▸ GIVEN MATERIAL
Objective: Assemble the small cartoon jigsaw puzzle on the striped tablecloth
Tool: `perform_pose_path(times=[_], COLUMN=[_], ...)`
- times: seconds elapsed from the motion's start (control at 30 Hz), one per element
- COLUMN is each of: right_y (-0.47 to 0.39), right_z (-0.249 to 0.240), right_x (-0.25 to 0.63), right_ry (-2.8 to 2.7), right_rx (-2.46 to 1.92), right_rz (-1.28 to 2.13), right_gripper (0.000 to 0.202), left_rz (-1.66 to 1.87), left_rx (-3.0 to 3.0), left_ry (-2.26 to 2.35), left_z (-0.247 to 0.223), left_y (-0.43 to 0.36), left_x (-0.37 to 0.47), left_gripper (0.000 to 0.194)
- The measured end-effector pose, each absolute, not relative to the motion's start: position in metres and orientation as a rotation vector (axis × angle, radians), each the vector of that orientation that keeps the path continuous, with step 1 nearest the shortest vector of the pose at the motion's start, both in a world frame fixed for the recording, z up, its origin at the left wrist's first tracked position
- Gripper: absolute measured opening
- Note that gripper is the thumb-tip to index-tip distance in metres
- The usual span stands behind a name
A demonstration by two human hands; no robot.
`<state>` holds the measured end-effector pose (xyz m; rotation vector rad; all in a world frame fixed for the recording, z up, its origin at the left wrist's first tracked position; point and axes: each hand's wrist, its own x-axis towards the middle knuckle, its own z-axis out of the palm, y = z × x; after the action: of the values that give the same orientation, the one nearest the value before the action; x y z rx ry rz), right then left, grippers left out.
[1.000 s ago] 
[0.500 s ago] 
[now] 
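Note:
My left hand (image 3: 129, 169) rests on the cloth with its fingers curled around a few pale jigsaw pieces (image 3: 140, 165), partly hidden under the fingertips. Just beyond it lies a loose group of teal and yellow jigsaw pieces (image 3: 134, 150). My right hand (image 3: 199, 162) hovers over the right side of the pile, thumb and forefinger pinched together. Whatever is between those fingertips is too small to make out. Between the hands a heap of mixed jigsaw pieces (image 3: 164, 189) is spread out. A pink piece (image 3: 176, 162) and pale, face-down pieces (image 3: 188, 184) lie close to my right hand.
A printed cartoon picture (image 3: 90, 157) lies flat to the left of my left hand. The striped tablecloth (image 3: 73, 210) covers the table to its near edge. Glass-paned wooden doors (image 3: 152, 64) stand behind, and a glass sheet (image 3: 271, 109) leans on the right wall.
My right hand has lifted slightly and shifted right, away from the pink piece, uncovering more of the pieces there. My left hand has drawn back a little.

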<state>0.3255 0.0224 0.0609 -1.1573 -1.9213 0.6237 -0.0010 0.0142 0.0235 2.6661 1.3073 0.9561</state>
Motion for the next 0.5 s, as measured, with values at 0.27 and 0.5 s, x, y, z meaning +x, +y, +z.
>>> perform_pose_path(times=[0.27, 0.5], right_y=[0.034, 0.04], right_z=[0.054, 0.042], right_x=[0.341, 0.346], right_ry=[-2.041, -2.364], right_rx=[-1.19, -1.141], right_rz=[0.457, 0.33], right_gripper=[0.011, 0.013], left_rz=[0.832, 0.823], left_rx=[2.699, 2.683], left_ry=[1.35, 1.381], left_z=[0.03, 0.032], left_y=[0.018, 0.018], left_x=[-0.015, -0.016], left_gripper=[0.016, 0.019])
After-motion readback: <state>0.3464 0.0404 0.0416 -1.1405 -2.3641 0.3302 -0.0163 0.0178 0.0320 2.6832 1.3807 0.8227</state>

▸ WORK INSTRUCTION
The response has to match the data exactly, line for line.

▸ ANSWER TO THE EXERCISE
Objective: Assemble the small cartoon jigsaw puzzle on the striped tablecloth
Tool: `perform_pose_path(times=[_], COLUMN=[_], ...)`
- times: seconds elapsed from the motion's start (control at 30 Hz), one per element
- COLUMN is each of: right_y (-0.47 to 0.39), right_z (-0.249 to 0.240), right_x (-0.25 to 0.63), right_ry (-2.8 to 2.7), right_rx (-2.46 to 1.92), right_rz (-1.28 to 2.13), right_gripper (0.000 to 0.202), left_rz (-1.66 to 1.87), left_rx (-3.0 to 3.0), left_ry (-2.26 to 2.35), left_z (-0.247 to 0.223), left_y (-0.43 to 0.36), left_x (-0.37 to 0.47), left_gripper (0.000 to 0.194)
- The measured end-effector pose, each absolute, not relative to the motion's start: position in metres and orientation as a rotation vector (axis × angle, radians), each the vector of that orientation that keeps the path continuous, with step 1 nearest the shortest vector of the pose at the motion's start, both in a world frame fixed for the recording, z up, its origin at the left wrist's first tracked position
- Gripper: absolute measured opening
- Note that gripper is the thumb-tip to index-tip distance in metres
- The usual span stands behind a name
A demonstration by two human hands; no robot.
`<state>` holds the measured end-effector pose (xyz m; rotation vector rad; all in a world frame fixed for the recording, z up, its origin at the left wrist's first tracked position; point and axes: each hand's wrist, its own x-axis towards the middle knuckle, its own z-axis out of the palm, y = z × x; after the action: of the values that give the same orientation, the one nearest the value before the action; x y z rx ry rz), right then left, grippers left out.
[1.000 s ago] 
[0.500 s ago] 
[now] 
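Note:
My left hand (image 3: 129, 169) rests on the cloth with its fingers curled around a few pale jigsaw pieces (image 3: 140, 165), partly hidden under the fingertips. Just beyond it lies a loose group of teal and yellow jigsaw pieces (image 3: 134, 150). My right hand (image 3: 199, 162) hovers over the right side of the pile, thumb and forefinger pinched together. Whatever is between those fingertips is too small to make out. Between the hands a heap of mixed jigsaw pieces (image 3: 164, 189) is spread out. A pink piece (image 3: 176, 162) and pale, face-down pieces (image 3: 188, 184) lie close to my right hand.
A printed cartoon picture (image 3: 90, 157) lies flat to the left of my left hand. The striped tablecloth (image 3: 73, 210) covers the table to its near edge. Glass-paned wooden doors (image 3: 152, 64) stand behind, and a glass sheet (image 3: 271, 109) leans on the right wall.
My right hand has lifted slightly and shifted right, away from the pink piece, uncovering more of the pieces there. My left hand has drawn back a little.
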
<state>0.3255 0.0224 0.0609 -1.1573 -1.9213 0.6237 -0.0010 0.0142 0.0235 2.6661 1.3073 0.9561</state>
Motion for the next 0.5 s, as measured, with values at 0.27 and 0.5 s, x, y, z meaning +x, +y, +z.
>>> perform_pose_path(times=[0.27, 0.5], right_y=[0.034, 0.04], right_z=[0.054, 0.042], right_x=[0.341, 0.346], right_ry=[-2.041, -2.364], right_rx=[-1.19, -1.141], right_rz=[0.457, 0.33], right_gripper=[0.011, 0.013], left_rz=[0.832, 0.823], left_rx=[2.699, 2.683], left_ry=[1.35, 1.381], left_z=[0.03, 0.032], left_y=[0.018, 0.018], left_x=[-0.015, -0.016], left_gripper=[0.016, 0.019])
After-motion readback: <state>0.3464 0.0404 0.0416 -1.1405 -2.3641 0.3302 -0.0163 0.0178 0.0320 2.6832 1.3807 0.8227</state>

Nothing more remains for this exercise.